Germany Could Shutter 20 Oldest Brown Coal Plants Without Creating Energy Shortages

Photo-illustration: Pixabay

Following the most recent election, German chancellor Angela Merkel is faced with the task of forming a coalition government involving the CDU/CSU alliance, the pro-business FDP, and the environmentalist Green Party. The alliance has been dubbed the Jamaica Coalition, because the colors representing the three groups match those found in the Jamaican flag.

Coal power plant cc by x1klima on FLickrThat coalition will need to deal with Germany’s commitments under the COP21 Paris climate accords. Shutting down many of Germany’s coal power plants would do wonders for meeting those goals, but the Union and FDP political parties warn that doing so would (supposedly) endanger the country’s electrical supply and result in energy shortages.

Not so, claims a new report (available only in German) by Agora Energiewende. “The shutdown of coal power plants would not make Germany dependent on electricity imports. It would only have to reduce its electricity exports,” Agora director Patrick Graichen tells German newspaper Der Bild. He claims any suggestion that shuttering up to 20 of Germany’s lignite — or brown coal — power plants would not cause energy shortages even in the coldest weather or on days when the wind is not strong enough to drive wind turbines.

Shutting down the lignite facilities would get Germany halfway to its carbon reduction goals, according to Agora Energiewende. It would still need to find other ways to meet the other half of those goals.

Stanislaw Tillich, the outgoing prime minister of the state of Saxony, has called on the government to create a fund to compensate businesses adversely affected by the shutdowns and to pay for the structural changes to the country’s energy grid that such a shutdown would cause. Tillich is a member of the CDU party and is involved in the coalition talks. He suggests the fund may need to be €6 billion or more.

Whether any of this gets done is very much a matter of conjecture. According to Clean Energy Wire, the latest polls show support for the so-called Jamaica Coalition slipping significantly among German voters, particularly those who support the Green Party. Those voters apparently feel the party is giving up too much in order to help forge the support necessary for a coalition government.

Adding to the pressure building against burning brown coal, according to Frankfurter Allgemeine, the German government has agreed to accept stricter limits on ​emissions of mercury, nitrogen oxide, and particulate matter proposed by the European Union. Those new restrictions are opposed by Poland and the Czech Republic. The heads of North Rhine-Westphalia, Saxony, Saxony-Anhalt, and Brandenburg had urged the German government to sue to stop enforcement of the new rules, but the central government has rejected their suggestion.

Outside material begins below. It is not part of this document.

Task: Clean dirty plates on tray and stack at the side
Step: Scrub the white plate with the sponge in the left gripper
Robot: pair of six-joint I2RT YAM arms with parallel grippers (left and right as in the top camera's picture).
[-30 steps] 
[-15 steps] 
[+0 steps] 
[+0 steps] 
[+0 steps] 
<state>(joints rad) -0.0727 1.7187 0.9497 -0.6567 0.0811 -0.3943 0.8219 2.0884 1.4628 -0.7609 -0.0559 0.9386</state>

Meeting the new requirements will require extensive retrofitting of existing plants and some will have to be shut down in any case as they are too old to be brought into compliance. Whether or not Germany elects to shutter 20 lignite facilities as the Green Party recommends, it appears at least two such installations — Jänschwalde in Brandenburg and Neurath in North Rhine-Westphalia — will need to be closed in any event. Brown coal is one of the dirtiest fuels available for making electricity. Any plan that hastens the day when such facilities are shut down will be big win for the environment.